Doch Ende 1990 war der Schuldenberg zu groß. Enzo Osella verkaufte seinen Startplatz in der Formel 1 und das Formel-1-Material an Gabriele Rumi und seinen Felgenhersteller Fondmetal. Rumi holte das Team nach Bergamo. Der Sportwagenbau, den Enzo Osella auch in den Formel-1-Jahren weiterführte, blieb in den Händen seines Gründers. Den motivierten in den kommenden Jahren Finanzhilfen der EU, um mit seiner Firma in die süditalienische Provinz Potenza umzuziehen. In Atella entstand ein modernes Werk mit einem eigenen kleinen Windkanal und modernen Fahrprüfständen.
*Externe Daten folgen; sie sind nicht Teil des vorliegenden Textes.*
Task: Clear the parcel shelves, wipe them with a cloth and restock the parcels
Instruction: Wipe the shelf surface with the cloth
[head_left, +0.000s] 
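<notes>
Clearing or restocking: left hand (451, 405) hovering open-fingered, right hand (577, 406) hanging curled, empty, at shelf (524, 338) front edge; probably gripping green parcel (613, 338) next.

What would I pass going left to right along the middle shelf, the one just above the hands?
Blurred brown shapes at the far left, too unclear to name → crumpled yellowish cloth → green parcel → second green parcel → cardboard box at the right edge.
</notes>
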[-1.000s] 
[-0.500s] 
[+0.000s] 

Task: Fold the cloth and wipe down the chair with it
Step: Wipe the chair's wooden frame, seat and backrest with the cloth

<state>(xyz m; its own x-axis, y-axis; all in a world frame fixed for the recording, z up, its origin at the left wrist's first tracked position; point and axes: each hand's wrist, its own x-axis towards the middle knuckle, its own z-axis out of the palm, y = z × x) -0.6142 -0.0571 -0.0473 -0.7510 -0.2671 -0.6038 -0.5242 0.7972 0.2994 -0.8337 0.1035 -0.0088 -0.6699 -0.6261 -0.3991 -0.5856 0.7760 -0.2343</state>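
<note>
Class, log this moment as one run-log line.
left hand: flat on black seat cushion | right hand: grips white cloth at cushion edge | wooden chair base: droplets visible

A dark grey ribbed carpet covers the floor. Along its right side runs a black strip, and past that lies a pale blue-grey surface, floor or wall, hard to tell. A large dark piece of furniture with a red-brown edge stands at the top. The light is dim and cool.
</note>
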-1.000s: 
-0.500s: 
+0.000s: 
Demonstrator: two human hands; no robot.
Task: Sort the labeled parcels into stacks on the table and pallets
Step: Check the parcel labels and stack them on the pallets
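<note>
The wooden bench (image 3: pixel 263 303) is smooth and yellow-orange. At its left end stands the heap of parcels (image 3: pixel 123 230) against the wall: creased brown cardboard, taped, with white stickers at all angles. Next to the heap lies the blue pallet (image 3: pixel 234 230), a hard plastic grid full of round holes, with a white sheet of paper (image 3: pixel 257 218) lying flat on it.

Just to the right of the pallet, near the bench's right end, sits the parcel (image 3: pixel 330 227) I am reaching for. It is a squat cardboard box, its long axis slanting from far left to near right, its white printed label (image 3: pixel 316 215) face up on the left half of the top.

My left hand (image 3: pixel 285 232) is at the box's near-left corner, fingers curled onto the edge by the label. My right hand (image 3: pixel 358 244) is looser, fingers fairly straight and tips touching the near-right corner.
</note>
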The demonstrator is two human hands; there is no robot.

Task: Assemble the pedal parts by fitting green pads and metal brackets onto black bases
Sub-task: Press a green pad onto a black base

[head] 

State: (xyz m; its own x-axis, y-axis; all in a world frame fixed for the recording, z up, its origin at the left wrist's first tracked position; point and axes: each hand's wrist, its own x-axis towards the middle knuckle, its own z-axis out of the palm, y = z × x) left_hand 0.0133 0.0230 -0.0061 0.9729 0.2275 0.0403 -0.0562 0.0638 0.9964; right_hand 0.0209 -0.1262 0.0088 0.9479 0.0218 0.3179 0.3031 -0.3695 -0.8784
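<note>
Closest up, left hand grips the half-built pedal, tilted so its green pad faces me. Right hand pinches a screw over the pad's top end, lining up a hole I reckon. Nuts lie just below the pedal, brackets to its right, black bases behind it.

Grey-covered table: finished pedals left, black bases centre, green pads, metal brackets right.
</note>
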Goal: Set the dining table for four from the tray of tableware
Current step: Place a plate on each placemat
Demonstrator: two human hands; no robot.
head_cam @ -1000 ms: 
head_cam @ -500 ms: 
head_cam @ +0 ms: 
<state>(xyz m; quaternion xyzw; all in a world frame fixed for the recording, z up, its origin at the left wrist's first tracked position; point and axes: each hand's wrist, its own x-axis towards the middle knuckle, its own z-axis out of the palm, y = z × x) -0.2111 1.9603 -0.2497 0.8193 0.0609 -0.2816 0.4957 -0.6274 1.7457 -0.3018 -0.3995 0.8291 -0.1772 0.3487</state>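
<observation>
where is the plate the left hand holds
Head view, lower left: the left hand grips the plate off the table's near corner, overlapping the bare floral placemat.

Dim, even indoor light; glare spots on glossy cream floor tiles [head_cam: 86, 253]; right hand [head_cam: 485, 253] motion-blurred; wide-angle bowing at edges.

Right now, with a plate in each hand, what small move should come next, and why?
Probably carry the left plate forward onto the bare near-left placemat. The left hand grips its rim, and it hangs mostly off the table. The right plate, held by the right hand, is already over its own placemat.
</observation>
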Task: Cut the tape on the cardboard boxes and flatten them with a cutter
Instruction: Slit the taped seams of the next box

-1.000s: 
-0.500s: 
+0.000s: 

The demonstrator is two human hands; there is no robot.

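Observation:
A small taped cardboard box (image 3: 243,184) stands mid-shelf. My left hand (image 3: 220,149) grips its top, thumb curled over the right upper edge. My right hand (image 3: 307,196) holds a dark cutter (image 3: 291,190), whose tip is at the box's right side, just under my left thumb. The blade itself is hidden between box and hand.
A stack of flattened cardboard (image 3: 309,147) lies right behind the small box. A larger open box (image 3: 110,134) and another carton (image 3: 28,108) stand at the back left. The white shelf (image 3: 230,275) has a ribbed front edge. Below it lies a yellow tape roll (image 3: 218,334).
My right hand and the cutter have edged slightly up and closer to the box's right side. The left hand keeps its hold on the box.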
Bei den Sportwagen war Enzo Osella eine Macht!

Das waren Möglichkeiten, die Enzo Osella in seinen Formel-1-Jahren nie zur Verfügung standen. Der Unternehmer nutzte sie, um ab Mitte der 1990er Jahre zahlreiche erfolgreiche Sportwagen auf die Räder zu stellen. Erst in den 2010er-Jahren, als die Förderung ausgelaufen war, zog Enzo Osella mit seiner Firma zurück ins Piemont. Dort starb der Rennsportunternehmer mit 86 Jahren an diesem Wochenende. Enzo Osella wird als Visionär in Erinnerung bleiben, der mit Mut, handwerklichem Geschick und unerschütterlicher Leidenschaft die Grenzen des italienischen Motorsports auslotete.

Osella PA20S

Mit den offenen Sportprototypen der Gruppe CN dominierte Osella zeitweise die Berg-Europameisterschaft. Heute tauchen die Osella PA20S immer häufiger auch im historischen Motorsport auf. (Foto: Tom Schwede)

Vom Rallye-Beifahrer bis zum Formel-1-Teamchef prägte er Generationen von Fahrern und Ingenieuren und hinterlässt eine Motorsportgeschichte voller Innovation, Einsatzbereitschaft und Mut zum Risiko.